> _Task details_: Give the data again exactly, stopping after the "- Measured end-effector" line.

Dataset excerpts:
== Segment start ==

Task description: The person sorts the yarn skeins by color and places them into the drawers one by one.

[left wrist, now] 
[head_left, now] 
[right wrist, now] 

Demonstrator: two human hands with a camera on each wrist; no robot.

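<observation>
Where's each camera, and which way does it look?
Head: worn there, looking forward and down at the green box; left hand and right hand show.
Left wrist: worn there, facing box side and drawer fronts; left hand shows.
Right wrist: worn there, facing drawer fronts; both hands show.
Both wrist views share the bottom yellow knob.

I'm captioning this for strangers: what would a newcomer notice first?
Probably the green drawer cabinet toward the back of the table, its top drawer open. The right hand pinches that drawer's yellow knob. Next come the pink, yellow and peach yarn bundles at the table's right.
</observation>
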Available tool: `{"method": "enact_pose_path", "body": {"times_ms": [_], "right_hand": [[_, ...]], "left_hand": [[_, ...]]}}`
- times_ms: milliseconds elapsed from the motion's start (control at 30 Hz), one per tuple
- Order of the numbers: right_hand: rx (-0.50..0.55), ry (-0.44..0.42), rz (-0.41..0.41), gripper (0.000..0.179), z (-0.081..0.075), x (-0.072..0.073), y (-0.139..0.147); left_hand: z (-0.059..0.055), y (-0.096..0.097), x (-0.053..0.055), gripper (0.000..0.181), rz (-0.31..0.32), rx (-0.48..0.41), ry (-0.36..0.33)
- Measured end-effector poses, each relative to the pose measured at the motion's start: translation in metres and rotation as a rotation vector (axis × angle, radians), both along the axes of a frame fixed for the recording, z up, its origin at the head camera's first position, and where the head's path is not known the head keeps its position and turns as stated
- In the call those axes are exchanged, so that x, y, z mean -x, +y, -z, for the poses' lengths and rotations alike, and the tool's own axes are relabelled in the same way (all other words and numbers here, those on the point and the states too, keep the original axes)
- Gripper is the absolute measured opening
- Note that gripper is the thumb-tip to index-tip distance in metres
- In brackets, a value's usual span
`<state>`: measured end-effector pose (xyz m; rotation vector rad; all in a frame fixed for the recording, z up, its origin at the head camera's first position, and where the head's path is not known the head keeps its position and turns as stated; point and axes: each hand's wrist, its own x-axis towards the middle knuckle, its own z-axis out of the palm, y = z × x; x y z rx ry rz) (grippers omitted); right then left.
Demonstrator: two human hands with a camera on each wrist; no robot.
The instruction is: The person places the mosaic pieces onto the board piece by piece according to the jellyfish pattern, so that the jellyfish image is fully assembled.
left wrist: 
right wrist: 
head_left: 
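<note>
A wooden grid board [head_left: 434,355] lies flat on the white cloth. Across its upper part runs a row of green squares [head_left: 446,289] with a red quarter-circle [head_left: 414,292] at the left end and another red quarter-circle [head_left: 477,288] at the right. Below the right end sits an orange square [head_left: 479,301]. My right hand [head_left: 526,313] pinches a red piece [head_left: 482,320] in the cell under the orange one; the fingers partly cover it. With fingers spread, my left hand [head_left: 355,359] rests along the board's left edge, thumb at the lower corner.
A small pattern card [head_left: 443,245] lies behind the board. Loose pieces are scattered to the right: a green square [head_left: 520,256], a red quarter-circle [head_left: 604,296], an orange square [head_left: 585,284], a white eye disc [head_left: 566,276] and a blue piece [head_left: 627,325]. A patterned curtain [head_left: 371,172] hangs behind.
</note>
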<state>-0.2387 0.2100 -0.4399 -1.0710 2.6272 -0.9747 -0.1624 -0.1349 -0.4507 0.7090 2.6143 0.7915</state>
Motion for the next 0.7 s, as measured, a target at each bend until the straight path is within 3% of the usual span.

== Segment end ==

> _Solution for this exercise_:
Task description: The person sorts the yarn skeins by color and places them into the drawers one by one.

[left wrist, now] 
[head_left, now] 
[right wrist, now] 

Demonstrator: two human hands with a camera on each wrist; no robot.

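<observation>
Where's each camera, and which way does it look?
Head: worn there, looking forward and down at the green box; left hand and right hand show.
Left wrist: worn there, facing box side and drawer fronts; left hand shows.
Right wrist: worn there, facing drawer fronts; both hands show.
Both wrist views share the bottom yellow knob.

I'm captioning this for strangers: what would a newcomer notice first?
Probably the green drawer cabinet toward the back of the table, its top drawer open. The right hand pinches that drawer's yellow knob. Next come the pink, yellow and peach yarn bundles at the table's right.
</observation>
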Available tool: `{"method": "enact_pose_path", "body": {"times_ms": [_], "right_hand": [[_, ...]], "left_hand": [[_, ...]]}}`
- times_ms: milliseconds elapsed from the motion's start (control at 30 Hz), one per tuple
- Order of the numbers: right_hand: rx (-0.50..0.55), ry (-0.44..0.42), rz (-0.41..0.41), gripper (0.000..0.179), z (-0.081..0.075), x (-0.072..0.073), y (-0.139..0.147); left_hand: z (-0.059..0.055), y (-0.096..0.097), x (-0.053..0.055), gripper (0.000..0.181), rz (-0.31..0.32), rx (-0.48..0.41), ry (-0.36..0.33)
- Measured end-effector poses, each relative to the pose measured at the motion's start: translation in metres and rotation as a rotation vector (axis × angle, radians), both along the axes of a frame fixed for the recording, z up, its origin at the head camera's first position, and where the head's path is not known the head keeps its position and turns as stated

There is no more to add to the answer.